What you will do = Return all of the data exactly as written, without the pictures.

━━━━━━━━━━━━━━━━━━━━━━━━━━━━━━

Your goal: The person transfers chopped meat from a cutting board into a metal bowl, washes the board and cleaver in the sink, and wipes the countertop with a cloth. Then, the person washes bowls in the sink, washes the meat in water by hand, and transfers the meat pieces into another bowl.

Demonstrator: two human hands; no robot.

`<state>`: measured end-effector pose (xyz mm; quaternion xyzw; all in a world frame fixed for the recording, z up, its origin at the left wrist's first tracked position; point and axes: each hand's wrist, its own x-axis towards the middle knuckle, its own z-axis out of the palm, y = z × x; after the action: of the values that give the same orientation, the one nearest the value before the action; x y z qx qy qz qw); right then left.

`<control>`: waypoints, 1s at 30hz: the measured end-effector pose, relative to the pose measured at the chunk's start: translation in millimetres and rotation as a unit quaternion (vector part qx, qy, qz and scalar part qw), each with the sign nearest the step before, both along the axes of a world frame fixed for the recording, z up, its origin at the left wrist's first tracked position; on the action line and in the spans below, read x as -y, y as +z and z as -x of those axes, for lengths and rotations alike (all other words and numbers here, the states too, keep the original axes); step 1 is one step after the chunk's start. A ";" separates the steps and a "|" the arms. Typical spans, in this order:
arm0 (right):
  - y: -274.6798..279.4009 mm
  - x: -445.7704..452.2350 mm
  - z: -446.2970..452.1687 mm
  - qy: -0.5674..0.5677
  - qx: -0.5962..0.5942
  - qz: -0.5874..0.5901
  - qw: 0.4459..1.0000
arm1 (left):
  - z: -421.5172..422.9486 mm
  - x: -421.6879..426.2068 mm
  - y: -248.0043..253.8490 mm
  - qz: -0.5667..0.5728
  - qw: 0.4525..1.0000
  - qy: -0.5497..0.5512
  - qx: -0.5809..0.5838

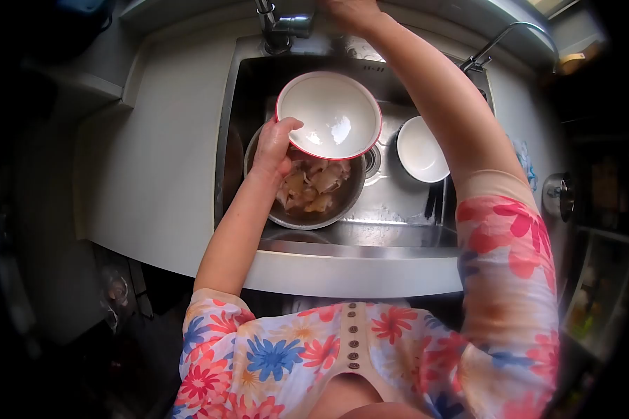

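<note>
My left hand (275,145) grips the rim of a white bowl with a red edge (328,115), its thumb over the inside. The bowl is held above a large metal pot (353,202) in the sink, covering its upper part. Pieces of what looks like raw meat (306,188) lie in liquid in the pot. My right arm reaches up past the faucet side of the sink; my right hand (349,12) is partly cut off at the top edge, its fingers hidden.
A second white bowl (422,150) sits in the right of the metal sink (391,209), by the drain. A faucet (286,26) stands at the back left, a thin curved spout (514,26) at the back right. Pale countertop (154,153) borders the sink.
</note>
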<state>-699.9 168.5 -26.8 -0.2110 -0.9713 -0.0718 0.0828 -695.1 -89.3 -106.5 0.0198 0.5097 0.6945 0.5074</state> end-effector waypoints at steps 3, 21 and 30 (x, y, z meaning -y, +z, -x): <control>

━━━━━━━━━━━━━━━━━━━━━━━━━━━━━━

Result of this task =
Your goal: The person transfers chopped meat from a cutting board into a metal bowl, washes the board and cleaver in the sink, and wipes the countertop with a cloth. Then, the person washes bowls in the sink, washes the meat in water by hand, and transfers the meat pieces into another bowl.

Demonstrator: two human hands; no robot.

`<state>`: measured end-effector pose (xyz mm; quaternion xyzw; all in a world frame fixed for the recording, z up, its origin at the left wrist's first tracked position; point and axes: each hand's wrist, its own x-axis towards the middle knuckle, its own z-axis out of the palm, y = z × x; after the action: of the values that give the same orientation, the one nearest the value before the action; x y z qx qy qz qw); right then left.

`<control>`: waypoints, 1s at 30hz: the measured end-effector pose, relative to the pose measured at the chunk's start: translation in millimetres and rotation as a unit quaternion (vector part qx, qy, qz and scalar part qw), each with the sign nearest the step before, both along the axes of a world frame fixed for the recording, z up, its origin at the left wrist's first tracked position; on the action line and in the spans below, read x as -y, y as +z and z as -x of those axes, for lengths and rotations alike (all other words and numbers here, the states too, keep the original axes); step 1 is one step after the chunk's start. A ";" separates the steps and a "|" the arms. Typical spans, in this order:
arm0 (right):
  - y: -274.6798..279.4009 mm
  - x: -445.7704..452.2350 mm
  - z: -446.2970..452.1687 mm
  - qy: -0.5674..0.5677
  - qx: -0.5962..0.5942
  - qz: -0.5874..0.5901
  - qw: 0.4459..1.0000
arm1 (left):
  - z: -421.5172..422.9486 mm
  - x: -421.6879..426.2068 mm
  - y: -248.0043..253.8490 mm
  - qz: -0.5667..0.5728
  - qw: 0.4525..1.0000
  - qy: -0.5497..0.5512
  - qx: -0.5809..0.5838


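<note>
My left hand (275,145) grips the rim of a white bowl with a red edge (328,115), its thumb over the inside. The bowl is held above a large metal pot (353,202) in the sink, covering its upper part. Pieces of what looks like raw meat (306,188) lie in liquid in the pot. My right arm reaches up past the faucet side of the sink; my right hand (349,12) is partly cut off at the top edge, its fingers hidden.
A second white bowl (422,150) sits in the right of the metal sink (391,209), by the drain. A faucet (286,26) stands at the back left, a thin curved spout (514,26) at the back right. Pale countertop (154,153) borders the sink.
</note>
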<state>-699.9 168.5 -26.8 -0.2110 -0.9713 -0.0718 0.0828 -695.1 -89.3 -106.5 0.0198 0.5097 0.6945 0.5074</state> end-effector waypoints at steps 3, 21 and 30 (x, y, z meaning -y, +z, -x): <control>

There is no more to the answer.